▶ WHAT YOU NEED TO DO:
Omit the images, then repeat the listing exactly.

─── RAW DATA

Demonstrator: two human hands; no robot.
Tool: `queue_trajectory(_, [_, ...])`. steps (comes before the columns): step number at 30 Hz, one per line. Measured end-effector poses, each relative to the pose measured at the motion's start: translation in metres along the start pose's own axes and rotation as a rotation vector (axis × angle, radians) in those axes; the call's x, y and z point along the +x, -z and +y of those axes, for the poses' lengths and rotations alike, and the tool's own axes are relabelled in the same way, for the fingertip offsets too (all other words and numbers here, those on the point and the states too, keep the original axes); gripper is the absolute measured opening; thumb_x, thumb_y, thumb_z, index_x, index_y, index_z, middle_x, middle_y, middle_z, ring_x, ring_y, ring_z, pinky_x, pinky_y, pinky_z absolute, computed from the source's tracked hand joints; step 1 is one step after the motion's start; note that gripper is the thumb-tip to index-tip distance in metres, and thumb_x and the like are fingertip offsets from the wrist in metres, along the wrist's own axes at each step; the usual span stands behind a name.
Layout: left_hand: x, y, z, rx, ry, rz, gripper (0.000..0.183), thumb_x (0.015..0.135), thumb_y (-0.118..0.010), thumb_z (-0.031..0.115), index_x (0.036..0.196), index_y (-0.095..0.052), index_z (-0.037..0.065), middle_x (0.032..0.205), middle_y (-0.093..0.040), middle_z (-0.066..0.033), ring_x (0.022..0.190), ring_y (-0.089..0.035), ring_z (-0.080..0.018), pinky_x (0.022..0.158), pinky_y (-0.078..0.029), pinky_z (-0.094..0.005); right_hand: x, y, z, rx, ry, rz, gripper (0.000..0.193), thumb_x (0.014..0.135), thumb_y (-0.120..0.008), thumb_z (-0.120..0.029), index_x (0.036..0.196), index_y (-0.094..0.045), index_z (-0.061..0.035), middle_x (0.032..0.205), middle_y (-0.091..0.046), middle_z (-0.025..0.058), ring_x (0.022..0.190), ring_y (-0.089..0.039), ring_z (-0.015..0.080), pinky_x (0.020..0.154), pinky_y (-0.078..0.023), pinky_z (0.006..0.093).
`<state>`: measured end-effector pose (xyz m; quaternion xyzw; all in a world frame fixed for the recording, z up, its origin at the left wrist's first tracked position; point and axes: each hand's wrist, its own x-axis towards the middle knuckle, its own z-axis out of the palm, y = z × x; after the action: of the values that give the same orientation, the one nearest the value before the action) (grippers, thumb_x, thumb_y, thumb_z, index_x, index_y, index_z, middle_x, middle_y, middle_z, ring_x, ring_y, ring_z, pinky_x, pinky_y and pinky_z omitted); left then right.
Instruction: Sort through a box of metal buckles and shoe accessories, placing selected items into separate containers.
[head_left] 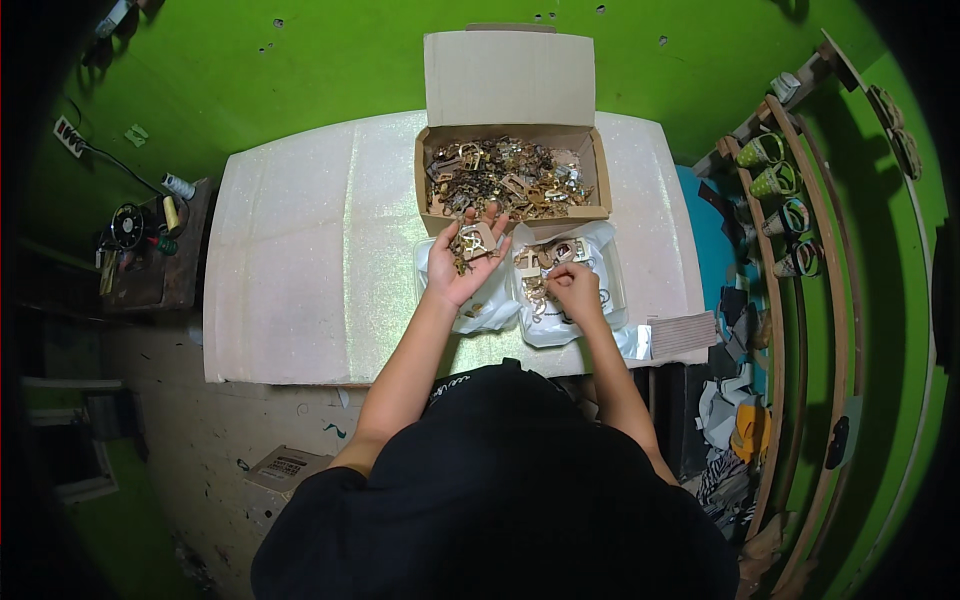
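1. The table [300, 280] is the biggest thing here — a wide top under a pale glittery sheet, its long axis running left to right, set against a green wall.
2. At the far middle of it sits an open cardboard box [600, 175], flap tipped up and back, filled with a heap of brass-coloured metal buckles [505, 178] and fittings. The box's long axis also runs left to right.
3. Just near of the box lie 2 white plastic bags [590, 310] side by side, touching, mouths open upward; the right bag holds more buckles.
4. The left hand [462, 262] is the nearer one to the box: its fingertips reach almost to the box's near wall, so the heap lies just beyond it, on the far side.
5. That hand is palm up, fingers loosely spread and cupped, carrying a small pile of buckles [470, 243] above the left bag.
6. The right hand [575, 285] is over the right bag, fingers curled in and pressed together — it seems to pinch a small piece, too small to name.
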<state>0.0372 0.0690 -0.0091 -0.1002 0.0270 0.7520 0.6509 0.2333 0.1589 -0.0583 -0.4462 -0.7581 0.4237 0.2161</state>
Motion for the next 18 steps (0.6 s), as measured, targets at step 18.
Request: queue_trajectory(18, [0.004,0.004,-0.007,0.014,0.052,-0.04,0.024,0.089,-0.033,0.023,0.102,-0.051,0.013,0.127,-0.044,-0.0105,0.123,-0.034,-0.0273,0.096,-0.03,-0.0468,-0.001,0.026,-0.061,0.149,0.122,-0.048,0.014,0.074,-0.058,-0.004,0.086,-0.061,0.0011,0.077,-0.058,0.0079,0.065,-0.054,0.0124,0.06,-0.044,0.0236])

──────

▶ RESULT FOR THIS TASK:
Demonstrator: two human hands; no robot.
Tool: `queue_trajectory(_, [_, ...])`. steps (comes before the columns): step number at 30 Hz, one per line. Measured end-effector poses, each relative to the pose measured at the motion's start: translation in metres along the start pose's own axes and rotation as a rotation vector (axis × angle, radians) in those axes; the call's x, y and z point along the +x, -z and +y of those axes, for the poses' lengths and rotations alike, and the tool's own axes are relabelled in the same way, for the fingertip offsets too (all other words and numbers here, those on the point and the states too, keep the original axes); gripper is the absolute measured opening; thumb_x, thumb_y, thumb_z, index_x, index_y, index_z, middle_x, middle_y, middle_z, ring_x, ring_y, ring_z, pinky_x, pinky_y, pinky_z absolute, computed from the source's tracked hand joints; step 1 is one step after the motion's start; note that gripper is the thumb-tip to index-tip distance in metres, and thumb_x and the like are fingertip offsets from the wrist in metres, along the wrist's own axes at each step; the usual span stands behind a name.
Layout: left_hand: x, y, z, rx, ry, rz, gripper (0.000..0.183), thumb_x (0.015..0.135), thumb_y (-0.118..0.010), thumb_z (-0.031..0.115), index_x (0.036..0.196), index_y (-0.095..0.052), index_z (-0.037..0.065), middle_x (0.032..0.205), middle_y (-0.093..0.040), middle_z (-0.066..0.033), ring_x (0.022..0.190), ring_y (-0.089..0.035), ring_z (-0.080..0.018), pinky_x (0.022..0.158), pinky_y (-0.078..0.029), pinky_z (-0.094..0.005); right_hand: x, y, z, rx, ry, rz, gripper (0.000..0.193), thumb_x (0.014..0.135), thumb_y (-0.120..0.008), thumb_z (-0.120..0.029), index_x (0.036..0.196), index_y (-0.094..0.045), index_z (-0.061..0.035), middle_x (0.032..0.205), middle_y (-0.091..0.046), middle_z (-0.025..0.058), ring_x (0.022..0.190), ring_y (-0.089..0.039), ring_z (-0.015..0.080), pinky_x (0.020..0.154), pinky_y (-0.078..0.023), pinky_z (0.006..0.093).
`<state>`: measured end-effector pose (xyz m; quaternion xyzw; all in a world frame fixed for the recording, z up, its origin at the left wrist's first tracked position; point and axes: each hand's wrist, its own x-axis towards the middle knuckle, its own z-axis out of the palm, y = z × x; after the action: of the values that give the same orientation, the one nearest the value before the action) (grippers, thumb_x, thumb_y, thumb_z, index_x, index_y, index_z, middle_x, middle_y, middle_z, ring_x, ring_y, ring_z, pinky_x, pinky_y and pinky_z omitted); left then right.
Instruction: Sort through a box of metal buckles and shoe accessories, placing selected items into separate containers.
[head_left] 
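1. The table [300, 280] is the biggest thing here — a wide top under a pale glittery sheet, its long axis running left to right, set against a green wall.
2. At the far middle of it sits an open cardboard box [600, 175], flap tipped up and back, filled with a heap of brass-coloured metal buckles [505, 178] and fittings. The box's long axis also runs left to right.
3. Just near of the box lie 2 white plastic bags [590, 310] side by side, touching, mouths open upward; the right bag holds more buckles.
4. The left hand [462, 262] is the nearer one to the box: its fingertips reach almost to the box's near wall, so the heap lies just beyond it, on the far side.
5. That hand is palm up, fingers loosely spread and cupped, carrying a small pile of buckles [470, 243] above the left bag.
6. The right hand [575, 285] is over the right bag, fingers curled in and pressed together — it seems to pinch a small piece, too small to name.
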<state>0.0372 0.0690 -0.0091 -0.1002 0.0270 0.7520 0.6509 0.2333 0.1589 -0.0583 -0.4462 -0.7581 0.4237 0.2161</state>
Motion for the next 18 steps (0.6 s), as measured, targets at step 18.
Request: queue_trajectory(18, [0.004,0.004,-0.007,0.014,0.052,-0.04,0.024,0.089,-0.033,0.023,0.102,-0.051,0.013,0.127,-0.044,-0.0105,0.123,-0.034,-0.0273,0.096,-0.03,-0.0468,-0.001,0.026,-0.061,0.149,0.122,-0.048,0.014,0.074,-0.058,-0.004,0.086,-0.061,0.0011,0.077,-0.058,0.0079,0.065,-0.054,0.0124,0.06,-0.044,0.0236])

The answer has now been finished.